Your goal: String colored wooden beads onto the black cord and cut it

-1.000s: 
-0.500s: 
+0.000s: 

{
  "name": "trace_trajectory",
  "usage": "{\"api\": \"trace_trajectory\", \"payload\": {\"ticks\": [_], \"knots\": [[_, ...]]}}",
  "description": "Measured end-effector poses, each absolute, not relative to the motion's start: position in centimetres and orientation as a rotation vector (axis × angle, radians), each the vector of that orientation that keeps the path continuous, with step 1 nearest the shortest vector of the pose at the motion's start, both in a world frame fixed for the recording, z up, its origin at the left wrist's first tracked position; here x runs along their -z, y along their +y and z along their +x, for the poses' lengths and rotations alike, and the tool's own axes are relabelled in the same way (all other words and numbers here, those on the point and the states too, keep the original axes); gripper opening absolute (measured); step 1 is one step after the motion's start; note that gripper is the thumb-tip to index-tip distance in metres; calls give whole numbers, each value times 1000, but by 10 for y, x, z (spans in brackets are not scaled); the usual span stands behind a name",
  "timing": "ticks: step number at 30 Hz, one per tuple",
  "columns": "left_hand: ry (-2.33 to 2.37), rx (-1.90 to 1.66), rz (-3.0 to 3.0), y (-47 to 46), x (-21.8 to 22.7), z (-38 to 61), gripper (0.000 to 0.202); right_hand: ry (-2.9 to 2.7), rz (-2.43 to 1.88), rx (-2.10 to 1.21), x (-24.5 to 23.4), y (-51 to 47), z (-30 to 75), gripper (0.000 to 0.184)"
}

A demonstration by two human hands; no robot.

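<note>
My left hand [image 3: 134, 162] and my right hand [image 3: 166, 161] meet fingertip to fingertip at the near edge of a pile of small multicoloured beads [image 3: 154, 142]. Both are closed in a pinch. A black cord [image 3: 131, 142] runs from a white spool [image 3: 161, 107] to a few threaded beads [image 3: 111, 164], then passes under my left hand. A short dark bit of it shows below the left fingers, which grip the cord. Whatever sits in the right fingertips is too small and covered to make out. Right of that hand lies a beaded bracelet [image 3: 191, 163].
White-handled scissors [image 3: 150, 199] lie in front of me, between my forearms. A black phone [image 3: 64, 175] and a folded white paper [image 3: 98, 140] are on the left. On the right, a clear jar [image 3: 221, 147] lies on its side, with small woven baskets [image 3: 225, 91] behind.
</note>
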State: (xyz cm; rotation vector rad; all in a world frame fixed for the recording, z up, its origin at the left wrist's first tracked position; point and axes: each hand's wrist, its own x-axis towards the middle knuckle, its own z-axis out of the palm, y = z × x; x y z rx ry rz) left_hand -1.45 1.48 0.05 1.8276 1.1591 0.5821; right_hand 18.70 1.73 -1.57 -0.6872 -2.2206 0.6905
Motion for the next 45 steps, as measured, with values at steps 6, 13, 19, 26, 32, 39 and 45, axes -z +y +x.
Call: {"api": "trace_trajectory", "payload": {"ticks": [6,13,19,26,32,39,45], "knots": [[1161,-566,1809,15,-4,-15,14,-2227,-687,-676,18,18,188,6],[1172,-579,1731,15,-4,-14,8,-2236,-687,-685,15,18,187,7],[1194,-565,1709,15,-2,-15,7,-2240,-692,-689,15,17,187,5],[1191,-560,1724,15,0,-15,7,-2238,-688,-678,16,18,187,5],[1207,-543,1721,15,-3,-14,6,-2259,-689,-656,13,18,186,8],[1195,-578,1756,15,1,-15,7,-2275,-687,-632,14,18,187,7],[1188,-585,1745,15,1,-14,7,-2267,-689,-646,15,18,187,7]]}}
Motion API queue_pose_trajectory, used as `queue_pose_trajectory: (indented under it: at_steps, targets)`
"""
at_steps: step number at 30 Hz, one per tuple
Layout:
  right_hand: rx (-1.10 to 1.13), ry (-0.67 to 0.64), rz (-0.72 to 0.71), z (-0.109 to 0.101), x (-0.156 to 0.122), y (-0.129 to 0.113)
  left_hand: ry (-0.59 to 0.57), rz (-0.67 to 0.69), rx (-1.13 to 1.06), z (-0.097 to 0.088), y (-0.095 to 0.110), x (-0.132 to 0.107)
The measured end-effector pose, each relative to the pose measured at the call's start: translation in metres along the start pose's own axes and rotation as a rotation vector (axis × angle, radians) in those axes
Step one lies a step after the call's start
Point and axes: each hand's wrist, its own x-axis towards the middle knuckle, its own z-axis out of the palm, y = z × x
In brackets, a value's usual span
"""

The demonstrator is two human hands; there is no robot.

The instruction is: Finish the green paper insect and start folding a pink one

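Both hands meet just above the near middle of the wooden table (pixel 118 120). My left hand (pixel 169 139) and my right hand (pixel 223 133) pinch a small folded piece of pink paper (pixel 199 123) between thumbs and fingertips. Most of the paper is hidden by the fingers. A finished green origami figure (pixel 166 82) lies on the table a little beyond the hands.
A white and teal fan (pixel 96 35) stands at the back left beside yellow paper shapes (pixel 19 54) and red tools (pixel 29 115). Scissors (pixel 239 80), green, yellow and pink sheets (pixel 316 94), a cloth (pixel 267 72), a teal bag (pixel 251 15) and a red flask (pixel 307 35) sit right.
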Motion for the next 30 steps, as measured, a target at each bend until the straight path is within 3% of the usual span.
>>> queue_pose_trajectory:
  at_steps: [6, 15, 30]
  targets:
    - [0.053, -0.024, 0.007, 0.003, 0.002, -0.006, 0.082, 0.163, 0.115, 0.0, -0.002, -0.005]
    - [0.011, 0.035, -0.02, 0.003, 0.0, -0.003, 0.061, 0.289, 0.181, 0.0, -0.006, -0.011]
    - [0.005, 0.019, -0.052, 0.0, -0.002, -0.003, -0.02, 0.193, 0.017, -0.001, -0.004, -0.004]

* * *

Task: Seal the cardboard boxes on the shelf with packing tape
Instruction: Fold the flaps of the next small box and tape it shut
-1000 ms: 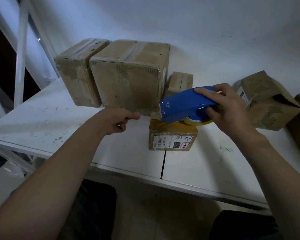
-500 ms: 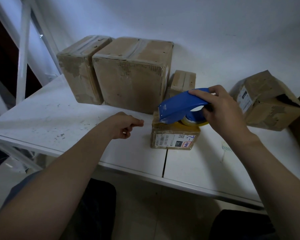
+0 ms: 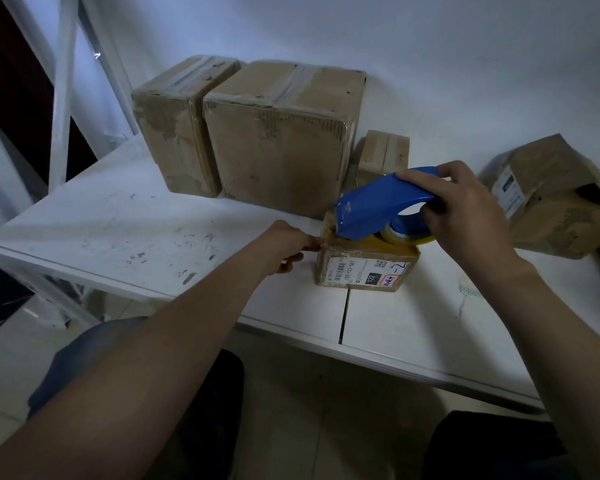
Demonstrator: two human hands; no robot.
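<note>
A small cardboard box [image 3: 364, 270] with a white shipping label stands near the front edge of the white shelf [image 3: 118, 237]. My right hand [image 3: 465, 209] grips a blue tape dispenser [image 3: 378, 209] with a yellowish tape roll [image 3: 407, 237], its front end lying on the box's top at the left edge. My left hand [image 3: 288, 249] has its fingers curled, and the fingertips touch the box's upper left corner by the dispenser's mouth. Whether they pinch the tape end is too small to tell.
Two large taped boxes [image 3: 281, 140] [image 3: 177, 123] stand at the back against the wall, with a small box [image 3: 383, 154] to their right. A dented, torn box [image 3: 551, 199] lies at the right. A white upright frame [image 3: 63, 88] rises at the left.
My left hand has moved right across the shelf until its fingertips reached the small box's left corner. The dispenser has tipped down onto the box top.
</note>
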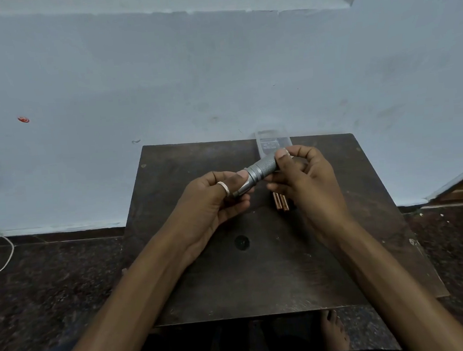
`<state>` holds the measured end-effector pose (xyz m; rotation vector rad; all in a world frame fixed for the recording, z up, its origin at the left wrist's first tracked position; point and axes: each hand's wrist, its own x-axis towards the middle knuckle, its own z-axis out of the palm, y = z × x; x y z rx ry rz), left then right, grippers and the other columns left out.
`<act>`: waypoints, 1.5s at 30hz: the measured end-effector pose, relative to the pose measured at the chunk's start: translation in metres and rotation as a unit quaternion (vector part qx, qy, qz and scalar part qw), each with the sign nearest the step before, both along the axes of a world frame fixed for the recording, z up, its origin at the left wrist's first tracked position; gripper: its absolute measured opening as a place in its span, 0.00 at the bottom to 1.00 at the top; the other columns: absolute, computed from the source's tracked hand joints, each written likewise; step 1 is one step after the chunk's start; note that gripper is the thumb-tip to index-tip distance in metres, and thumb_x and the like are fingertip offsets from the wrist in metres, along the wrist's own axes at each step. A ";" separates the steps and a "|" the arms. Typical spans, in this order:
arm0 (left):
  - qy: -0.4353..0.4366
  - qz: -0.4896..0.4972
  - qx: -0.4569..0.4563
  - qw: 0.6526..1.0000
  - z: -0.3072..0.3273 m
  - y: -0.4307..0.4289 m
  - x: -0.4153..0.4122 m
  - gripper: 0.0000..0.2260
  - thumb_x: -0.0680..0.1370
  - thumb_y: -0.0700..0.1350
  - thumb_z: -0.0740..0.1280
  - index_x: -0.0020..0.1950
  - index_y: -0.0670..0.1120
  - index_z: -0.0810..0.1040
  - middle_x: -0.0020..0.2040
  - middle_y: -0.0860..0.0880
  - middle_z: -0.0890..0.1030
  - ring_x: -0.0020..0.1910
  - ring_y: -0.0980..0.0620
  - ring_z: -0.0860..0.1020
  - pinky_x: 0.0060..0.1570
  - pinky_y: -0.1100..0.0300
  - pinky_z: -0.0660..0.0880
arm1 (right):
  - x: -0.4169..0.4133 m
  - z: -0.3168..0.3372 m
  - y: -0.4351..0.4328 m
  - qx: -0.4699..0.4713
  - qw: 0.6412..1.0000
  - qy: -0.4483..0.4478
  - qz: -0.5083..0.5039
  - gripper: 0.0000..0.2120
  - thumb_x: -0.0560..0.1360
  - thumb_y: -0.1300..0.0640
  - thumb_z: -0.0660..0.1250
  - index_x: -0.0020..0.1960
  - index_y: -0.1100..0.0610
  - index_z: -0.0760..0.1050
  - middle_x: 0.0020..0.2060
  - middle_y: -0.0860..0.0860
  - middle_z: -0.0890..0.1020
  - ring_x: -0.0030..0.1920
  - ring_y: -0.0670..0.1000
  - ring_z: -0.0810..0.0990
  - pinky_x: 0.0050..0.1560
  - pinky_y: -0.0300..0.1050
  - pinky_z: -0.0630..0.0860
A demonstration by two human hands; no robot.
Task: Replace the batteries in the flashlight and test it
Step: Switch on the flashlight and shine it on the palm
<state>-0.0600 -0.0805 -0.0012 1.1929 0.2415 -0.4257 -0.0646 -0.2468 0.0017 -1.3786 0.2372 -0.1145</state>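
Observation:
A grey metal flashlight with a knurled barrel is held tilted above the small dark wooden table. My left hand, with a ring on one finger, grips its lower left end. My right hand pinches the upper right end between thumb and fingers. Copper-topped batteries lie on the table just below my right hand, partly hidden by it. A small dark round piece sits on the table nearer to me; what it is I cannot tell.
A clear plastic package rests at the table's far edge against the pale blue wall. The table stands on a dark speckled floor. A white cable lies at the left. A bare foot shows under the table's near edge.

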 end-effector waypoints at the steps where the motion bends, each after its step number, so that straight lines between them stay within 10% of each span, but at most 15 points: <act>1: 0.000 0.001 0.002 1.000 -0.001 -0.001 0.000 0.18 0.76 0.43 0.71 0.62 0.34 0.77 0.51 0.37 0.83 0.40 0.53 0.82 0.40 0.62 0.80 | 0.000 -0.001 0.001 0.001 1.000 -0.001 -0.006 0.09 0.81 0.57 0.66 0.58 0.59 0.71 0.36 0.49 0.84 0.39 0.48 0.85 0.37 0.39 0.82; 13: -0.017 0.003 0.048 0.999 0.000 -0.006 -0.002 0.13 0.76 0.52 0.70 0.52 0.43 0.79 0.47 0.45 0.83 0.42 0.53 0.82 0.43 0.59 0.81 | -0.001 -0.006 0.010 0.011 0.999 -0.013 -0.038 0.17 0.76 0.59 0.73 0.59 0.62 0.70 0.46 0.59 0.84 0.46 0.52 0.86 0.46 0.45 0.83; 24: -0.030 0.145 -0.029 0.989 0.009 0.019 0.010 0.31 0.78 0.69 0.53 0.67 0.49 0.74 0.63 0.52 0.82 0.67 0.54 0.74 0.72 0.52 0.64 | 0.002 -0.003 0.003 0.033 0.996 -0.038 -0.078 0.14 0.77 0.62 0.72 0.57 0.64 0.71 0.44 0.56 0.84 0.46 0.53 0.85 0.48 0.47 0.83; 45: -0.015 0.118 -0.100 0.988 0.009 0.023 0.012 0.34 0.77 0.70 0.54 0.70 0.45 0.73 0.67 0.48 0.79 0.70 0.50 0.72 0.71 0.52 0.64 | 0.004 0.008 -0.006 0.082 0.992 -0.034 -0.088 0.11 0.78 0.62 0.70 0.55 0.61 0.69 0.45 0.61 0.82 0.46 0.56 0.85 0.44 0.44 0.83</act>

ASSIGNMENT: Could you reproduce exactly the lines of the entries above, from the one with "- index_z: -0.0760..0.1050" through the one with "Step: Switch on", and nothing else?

SOLUTION TO THE PROBLEM:
  - index_z: -0.0760..0.1050
  - middle_x: 0.0020..0.2060
  - middle_y: -0.0860..0.0860
  - middle_z: -0.0890..0.1020
  - ring_x: -0.0030..0.1920
  - ring_y: -0.0670..0.1000
  - ring_z: -0.0810..0.0990
  - pinky_x: 0.0050..0.1560
  - pinky_y: -0.0300..0.1050
  - pinky_z: -0.0630..0.0860
A demonstration by two human hands; no robot.
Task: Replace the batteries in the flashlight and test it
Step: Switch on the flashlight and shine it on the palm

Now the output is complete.